When most decorators want to entertain a client, they might take them out to a nice local restaurant. But Tim Hoffman, owner, Hoffman Embroidery, had a better idea. He built a tiki bar.

After paying big rent at the Annapolis Mall in Annapolis, Maryland, for years, Hoffman and his partner decided they’d had enough of that. So the embroiderer, who lives in a three-level house, gutted 1,000 feet on the first floor and built his shop, a showroom, and an outdoor tiki bar instead. It’s now home to his one singlehead, one four-head, and two two-head embroidery machines and two Stahls’ Hotronix heat transfer presses.

The tiki bar garnered media attention from a local newspaper The Capital, Annapolis, Md., November 13, 2010 issue and March/April 2011 issue of Stitches magazine where it was the cover story.

“It looks just like a tiki bar you’d see on the beach in the British Virgin Islands,” says Hoffman. “We have water in the back yard.
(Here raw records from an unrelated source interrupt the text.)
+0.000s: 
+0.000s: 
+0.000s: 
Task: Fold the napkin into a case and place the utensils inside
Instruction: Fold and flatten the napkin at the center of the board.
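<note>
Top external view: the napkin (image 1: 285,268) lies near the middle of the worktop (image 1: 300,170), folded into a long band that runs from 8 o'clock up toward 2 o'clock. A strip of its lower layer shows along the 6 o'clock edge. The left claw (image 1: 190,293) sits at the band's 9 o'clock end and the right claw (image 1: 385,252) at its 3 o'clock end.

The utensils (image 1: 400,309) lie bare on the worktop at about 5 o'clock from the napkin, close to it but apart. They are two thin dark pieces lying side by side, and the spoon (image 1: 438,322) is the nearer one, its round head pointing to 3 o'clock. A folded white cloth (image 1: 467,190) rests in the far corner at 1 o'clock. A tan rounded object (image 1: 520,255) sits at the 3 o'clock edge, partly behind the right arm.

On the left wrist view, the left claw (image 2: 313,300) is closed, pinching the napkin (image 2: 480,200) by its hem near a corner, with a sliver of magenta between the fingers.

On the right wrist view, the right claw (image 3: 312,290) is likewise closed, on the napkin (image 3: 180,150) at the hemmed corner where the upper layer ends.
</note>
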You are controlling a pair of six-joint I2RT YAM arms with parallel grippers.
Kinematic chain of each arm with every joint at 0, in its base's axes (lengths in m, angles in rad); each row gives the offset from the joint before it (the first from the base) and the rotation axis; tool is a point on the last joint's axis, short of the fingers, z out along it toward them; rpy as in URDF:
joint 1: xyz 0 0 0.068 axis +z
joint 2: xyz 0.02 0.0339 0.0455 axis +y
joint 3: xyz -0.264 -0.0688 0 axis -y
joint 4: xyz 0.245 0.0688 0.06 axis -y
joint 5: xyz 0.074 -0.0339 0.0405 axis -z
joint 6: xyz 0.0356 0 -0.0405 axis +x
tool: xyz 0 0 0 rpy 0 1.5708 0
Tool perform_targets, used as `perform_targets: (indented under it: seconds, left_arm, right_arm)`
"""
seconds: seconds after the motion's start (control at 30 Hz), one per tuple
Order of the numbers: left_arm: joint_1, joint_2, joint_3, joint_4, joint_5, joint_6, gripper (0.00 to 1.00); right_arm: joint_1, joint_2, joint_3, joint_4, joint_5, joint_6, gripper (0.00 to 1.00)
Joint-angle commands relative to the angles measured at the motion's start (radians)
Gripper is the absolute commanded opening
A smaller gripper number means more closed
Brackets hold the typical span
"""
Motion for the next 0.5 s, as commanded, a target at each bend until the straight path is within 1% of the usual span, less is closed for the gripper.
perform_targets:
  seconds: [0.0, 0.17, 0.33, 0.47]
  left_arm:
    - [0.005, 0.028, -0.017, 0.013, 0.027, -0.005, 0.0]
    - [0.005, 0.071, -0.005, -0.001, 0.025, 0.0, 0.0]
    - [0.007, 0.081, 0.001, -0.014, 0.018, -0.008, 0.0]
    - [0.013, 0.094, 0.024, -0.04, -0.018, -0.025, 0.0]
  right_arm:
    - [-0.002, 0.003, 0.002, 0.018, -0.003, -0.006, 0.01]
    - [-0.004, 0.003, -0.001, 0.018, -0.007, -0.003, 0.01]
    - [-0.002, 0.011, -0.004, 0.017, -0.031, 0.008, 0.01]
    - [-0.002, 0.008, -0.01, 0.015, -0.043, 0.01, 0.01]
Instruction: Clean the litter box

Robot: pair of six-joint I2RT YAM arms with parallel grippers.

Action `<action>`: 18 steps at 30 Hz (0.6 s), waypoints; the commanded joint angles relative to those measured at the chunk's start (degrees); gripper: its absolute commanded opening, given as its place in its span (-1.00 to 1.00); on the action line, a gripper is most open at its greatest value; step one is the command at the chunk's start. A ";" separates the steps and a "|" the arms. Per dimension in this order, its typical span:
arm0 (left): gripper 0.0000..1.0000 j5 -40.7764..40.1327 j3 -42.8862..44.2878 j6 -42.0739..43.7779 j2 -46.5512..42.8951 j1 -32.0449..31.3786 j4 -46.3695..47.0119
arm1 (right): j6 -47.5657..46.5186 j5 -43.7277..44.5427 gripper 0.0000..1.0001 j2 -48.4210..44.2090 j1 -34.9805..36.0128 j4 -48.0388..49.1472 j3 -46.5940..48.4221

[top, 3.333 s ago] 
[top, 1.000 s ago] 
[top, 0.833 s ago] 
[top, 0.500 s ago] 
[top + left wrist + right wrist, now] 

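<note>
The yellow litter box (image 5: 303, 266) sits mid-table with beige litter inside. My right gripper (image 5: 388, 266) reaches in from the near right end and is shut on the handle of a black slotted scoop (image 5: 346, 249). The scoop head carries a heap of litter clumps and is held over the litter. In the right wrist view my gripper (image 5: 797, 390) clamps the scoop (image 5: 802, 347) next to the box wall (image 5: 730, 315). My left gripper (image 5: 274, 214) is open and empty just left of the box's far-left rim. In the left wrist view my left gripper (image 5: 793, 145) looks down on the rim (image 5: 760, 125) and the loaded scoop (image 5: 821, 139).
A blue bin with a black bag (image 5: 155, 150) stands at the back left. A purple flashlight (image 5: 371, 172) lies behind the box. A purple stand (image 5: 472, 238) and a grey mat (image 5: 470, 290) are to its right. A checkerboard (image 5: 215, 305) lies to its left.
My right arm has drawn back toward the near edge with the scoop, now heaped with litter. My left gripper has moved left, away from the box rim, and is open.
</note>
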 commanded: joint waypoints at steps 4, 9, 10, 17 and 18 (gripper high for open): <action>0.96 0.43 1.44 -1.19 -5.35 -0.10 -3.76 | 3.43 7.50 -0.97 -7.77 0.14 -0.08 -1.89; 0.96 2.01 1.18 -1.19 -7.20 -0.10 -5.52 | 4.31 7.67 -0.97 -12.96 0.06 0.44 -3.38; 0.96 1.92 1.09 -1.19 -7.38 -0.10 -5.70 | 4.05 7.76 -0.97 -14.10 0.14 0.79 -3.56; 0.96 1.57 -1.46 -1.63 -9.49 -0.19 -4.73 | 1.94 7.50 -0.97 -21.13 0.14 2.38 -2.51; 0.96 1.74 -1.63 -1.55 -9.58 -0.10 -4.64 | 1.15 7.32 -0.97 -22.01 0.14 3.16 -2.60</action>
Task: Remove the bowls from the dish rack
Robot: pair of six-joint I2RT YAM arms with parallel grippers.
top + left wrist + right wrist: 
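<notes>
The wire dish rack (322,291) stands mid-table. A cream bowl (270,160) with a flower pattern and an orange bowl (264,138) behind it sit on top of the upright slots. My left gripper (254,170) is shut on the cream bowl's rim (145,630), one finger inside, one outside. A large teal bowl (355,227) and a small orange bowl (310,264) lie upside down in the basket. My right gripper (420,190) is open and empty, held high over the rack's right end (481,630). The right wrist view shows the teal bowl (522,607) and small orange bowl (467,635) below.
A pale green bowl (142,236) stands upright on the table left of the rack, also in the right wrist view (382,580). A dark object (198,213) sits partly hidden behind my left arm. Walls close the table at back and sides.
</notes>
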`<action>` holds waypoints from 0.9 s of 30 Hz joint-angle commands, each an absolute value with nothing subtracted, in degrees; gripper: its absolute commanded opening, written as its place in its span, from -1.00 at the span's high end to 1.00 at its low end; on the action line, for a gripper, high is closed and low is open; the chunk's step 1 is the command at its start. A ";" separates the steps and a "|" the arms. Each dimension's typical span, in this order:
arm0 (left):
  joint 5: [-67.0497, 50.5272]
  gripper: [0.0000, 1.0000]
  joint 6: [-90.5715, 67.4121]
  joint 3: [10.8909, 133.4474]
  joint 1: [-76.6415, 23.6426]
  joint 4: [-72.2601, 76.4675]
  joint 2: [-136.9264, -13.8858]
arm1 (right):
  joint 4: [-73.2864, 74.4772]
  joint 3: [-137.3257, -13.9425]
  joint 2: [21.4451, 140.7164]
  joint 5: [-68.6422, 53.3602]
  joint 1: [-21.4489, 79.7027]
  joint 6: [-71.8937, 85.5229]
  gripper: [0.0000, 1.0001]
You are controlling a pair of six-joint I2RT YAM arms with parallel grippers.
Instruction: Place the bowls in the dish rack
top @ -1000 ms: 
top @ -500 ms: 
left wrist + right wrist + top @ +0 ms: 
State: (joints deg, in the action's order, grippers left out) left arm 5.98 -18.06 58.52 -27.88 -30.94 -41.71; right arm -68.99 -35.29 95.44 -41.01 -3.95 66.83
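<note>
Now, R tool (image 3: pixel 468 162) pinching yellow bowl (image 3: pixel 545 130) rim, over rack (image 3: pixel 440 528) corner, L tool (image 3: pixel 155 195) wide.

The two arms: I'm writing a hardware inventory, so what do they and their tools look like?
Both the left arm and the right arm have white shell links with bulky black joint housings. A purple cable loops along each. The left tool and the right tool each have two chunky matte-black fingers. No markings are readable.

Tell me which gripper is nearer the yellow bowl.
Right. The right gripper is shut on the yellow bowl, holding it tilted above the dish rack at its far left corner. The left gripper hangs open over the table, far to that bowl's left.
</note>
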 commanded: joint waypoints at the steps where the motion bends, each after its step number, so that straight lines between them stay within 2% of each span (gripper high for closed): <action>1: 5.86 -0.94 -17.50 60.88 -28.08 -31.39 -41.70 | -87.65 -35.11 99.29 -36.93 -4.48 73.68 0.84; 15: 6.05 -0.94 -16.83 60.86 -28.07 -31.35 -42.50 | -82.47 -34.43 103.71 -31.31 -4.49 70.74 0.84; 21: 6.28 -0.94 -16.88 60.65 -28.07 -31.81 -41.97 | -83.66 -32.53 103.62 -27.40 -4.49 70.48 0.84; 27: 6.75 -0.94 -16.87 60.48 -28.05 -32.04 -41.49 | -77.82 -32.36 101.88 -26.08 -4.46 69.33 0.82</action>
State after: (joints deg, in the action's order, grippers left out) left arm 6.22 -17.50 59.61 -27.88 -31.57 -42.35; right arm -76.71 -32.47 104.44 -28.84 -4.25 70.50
It’s enclosed in the wintertime so we can use it year-round.”

Although Hoffman doesn’t sell drinks, it’s used for entertaining clients and friends for all kinds of occasions. “It looks like a real bar, and we have mixed drinks,” he notes. “We throw big neighborhood parties and watch all the big sporting events. It’s a perfect man cave.”

In addition to offering embroidery, Hoffman also is a regular customer of Transfer Express. When he gets multi-color print jobs, he has found transfers the best way to go. “When we get an eight-color job for a dark shirt, if you screen print it, that’s eight screens plus a white underbase.”

“We’ve used them for a multitude of orders, and they have always done a great job with outstanding service at a price that is affordable,” says Hoffman. “We also get quick turnaround. We’re glad to have them on our team.”

Tim Hoffman, owner of Hoffman Embroidery

Owner Tim Hoffman and production manager Amy Lynn Hall sit on a stool in the outdoor tiki bar that is used to entertain clients throughout the year. Hoffman built it at the same time he transformed the first floor of his three-story house into his shop and showroom.